- [What you are asked to do]:
If a line in the entries below holds the string "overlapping", copy it.
(Input records)
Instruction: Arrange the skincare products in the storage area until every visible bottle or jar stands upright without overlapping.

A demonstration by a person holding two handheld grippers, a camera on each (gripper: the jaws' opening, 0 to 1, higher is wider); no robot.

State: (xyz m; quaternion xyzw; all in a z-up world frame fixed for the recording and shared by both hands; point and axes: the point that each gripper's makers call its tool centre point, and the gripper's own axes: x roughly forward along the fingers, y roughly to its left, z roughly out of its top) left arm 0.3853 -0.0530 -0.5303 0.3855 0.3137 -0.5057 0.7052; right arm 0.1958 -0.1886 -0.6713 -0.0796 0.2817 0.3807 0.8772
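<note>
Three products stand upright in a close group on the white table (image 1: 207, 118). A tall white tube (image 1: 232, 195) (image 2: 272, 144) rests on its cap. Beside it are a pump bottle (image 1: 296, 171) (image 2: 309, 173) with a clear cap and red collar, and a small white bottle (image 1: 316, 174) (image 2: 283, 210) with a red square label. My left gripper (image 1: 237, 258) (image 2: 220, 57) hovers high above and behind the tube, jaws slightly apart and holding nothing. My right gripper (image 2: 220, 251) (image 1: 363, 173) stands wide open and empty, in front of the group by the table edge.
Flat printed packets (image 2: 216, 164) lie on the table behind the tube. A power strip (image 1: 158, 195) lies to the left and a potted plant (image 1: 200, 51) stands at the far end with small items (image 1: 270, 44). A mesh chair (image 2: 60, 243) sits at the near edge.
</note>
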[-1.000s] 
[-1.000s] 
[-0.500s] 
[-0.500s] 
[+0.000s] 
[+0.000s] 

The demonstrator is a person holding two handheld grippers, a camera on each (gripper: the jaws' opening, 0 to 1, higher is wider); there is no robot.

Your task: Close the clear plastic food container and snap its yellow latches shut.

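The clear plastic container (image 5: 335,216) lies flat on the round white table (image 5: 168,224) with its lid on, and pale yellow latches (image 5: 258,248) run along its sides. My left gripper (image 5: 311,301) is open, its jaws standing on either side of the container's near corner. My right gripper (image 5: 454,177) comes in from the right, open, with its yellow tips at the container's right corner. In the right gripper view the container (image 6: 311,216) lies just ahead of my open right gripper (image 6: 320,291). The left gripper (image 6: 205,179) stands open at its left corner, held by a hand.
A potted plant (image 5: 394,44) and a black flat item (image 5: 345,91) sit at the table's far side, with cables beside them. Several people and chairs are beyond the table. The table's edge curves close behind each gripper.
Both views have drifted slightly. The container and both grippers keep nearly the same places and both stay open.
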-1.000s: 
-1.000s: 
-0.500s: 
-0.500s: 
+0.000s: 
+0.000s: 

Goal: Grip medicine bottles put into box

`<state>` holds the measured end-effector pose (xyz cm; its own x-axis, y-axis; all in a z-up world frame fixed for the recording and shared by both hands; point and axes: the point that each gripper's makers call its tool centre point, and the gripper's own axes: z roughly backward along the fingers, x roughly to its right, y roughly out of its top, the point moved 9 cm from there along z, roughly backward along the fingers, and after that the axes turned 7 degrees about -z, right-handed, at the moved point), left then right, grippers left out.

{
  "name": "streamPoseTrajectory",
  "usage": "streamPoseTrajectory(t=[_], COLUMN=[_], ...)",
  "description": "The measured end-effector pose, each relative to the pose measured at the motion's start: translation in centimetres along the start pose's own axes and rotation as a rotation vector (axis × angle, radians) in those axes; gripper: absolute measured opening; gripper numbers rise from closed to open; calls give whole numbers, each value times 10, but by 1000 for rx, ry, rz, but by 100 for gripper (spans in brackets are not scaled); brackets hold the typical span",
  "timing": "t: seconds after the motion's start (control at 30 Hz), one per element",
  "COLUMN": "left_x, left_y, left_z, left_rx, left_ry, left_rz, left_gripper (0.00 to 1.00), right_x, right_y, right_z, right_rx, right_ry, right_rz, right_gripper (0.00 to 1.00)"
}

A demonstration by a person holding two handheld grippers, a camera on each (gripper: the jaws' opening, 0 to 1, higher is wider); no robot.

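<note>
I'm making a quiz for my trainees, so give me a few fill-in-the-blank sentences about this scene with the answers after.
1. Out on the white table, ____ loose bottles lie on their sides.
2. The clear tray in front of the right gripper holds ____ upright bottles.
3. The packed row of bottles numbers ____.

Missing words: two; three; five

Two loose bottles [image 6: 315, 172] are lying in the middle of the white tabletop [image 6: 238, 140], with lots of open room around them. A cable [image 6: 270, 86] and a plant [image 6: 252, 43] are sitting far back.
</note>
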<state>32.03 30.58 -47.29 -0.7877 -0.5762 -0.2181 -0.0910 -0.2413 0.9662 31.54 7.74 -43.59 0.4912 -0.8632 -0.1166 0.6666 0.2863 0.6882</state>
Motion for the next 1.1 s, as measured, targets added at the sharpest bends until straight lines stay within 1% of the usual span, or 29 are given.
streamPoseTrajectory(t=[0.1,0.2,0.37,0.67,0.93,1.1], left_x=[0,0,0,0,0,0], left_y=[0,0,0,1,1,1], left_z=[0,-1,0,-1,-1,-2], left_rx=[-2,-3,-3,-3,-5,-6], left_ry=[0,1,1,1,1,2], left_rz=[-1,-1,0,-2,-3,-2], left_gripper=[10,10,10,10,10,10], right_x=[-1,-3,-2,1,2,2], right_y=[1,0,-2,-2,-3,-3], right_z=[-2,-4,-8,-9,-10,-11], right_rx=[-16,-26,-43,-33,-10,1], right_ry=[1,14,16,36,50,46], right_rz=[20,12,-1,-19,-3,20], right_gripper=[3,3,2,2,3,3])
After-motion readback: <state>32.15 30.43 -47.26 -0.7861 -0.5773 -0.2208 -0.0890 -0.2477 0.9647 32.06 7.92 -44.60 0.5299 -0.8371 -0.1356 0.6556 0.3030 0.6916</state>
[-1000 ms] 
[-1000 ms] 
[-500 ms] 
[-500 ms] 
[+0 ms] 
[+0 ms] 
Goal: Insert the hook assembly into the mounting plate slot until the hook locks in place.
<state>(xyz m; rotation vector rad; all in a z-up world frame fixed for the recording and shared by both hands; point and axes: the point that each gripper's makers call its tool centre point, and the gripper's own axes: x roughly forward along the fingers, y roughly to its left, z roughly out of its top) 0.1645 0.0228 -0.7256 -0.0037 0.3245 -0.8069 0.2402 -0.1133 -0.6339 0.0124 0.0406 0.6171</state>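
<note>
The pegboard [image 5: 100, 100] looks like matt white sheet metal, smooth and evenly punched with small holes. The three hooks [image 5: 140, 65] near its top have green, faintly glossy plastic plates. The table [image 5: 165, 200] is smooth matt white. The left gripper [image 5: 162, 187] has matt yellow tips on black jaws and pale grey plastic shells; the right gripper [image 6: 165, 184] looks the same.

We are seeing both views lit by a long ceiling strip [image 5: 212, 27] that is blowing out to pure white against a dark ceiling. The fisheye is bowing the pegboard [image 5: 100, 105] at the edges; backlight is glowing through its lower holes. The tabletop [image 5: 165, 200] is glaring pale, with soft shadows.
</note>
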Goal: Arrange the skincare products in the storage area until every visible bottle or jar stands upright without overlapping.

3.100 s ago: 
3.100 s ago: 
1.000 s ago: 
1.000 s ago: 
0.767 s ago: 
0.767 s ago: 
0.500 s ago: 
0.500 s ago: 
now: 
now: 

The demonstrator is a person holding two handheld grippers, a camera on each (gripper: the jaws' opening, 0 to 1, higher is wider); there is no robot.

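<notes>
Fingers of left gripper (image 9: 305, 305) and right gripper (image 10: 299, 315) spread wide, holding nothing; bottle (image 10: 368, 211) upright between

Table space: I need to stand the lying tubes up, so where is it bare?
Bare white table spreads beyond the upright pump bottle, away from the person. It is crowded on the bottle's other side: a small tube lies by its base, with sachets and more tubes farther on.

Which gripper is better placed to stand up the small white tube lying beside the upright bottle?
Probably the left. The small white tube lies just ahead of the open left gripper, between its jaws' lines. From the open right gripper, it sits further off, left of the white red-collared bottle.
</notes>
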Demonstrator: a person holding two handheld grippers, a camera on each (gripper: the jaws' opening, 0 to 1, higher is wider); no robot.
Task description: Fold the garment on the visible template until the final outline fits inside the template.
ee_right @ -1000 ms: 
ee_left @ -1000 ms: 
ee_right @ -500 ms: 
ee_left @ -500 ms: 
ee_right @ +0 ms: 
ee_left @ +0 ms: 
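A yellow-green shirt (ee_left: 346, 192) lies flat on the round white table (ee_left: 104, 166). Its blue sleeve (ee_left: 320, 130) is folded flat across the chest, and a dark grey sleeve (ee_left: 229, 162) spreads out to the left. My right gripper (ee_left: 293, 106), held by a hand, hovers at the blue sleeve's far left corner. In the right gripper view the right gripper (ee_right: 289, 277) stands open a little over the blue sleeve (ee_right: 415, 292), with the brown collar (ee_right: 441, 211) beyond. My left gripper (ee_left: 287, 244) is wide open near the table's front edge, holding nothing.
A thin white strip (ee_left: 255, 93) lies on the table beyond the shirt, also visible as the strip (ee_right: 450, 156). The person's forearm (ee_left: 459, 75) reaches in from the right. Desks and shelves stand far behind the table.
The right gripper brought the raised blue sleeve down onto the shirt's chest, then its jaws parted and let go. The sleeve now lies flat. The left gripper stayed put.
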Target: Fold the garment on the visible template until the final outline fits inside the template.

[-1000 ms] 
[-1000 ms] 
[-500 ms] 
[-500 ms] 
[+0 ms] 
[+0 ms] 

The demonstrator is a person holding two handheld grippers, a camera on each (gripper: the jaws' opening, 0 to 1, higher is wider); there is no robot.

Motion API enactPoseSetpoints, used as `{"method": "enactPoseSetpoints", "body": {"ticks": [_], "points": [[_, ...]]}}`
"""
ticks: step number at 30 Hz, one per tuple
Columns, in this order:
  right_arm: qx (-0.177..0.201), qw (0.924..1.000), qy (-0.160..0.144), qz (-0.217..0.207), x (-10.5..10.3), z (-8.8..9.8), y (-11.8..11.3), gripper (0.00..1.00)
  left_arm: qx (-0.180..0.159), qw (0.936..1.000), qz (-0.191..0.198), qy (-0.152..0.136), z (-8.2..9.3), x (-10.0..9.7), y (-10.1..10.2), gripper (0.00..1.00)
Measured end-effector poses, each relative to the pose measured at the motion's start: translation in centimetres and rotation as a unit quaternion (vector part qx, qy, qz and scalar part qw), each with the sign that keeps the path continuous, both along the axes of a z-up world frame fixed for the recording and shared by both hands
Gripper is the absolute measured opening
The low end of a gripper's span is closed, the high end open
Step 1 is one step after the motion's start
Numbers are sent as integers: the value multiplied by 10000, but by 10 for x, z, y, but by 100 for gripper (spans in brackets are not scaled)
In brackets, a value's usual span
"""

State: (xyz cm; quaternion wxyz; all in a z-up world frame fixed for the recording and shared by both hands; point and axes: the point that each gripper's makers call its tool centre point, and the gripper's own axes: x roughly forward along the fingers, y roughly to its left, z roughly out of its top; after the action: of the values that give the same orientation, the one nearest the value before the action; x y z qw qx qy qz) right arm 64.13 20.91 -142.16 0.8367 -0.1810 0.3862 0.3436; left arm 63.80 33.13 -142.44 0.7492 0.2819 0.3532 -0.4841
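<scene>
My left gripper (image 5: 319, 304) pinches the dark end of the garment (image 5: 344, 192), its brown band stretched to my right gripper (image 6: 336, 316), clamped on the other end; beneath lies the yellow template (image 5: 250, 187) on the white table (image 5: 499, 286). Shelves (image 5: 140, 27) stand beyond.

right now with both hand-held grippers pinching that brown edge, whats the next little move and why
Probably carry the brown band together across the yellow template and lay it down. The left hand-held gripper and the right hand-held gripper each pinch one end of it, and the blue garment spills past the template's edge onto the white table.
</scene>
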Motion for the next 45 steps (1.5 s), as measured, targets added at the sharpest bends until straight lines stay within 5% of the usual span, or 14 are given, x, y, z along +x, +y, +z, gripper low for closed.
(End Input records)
- [Task result]:
Instruction: Arrange the skincare products in the storage area until every visible bottle or jar stands upright without overlapping.
Goal: Arrange the skincare products in the storage area until every visible bottle or jar stands upright without overlapping.

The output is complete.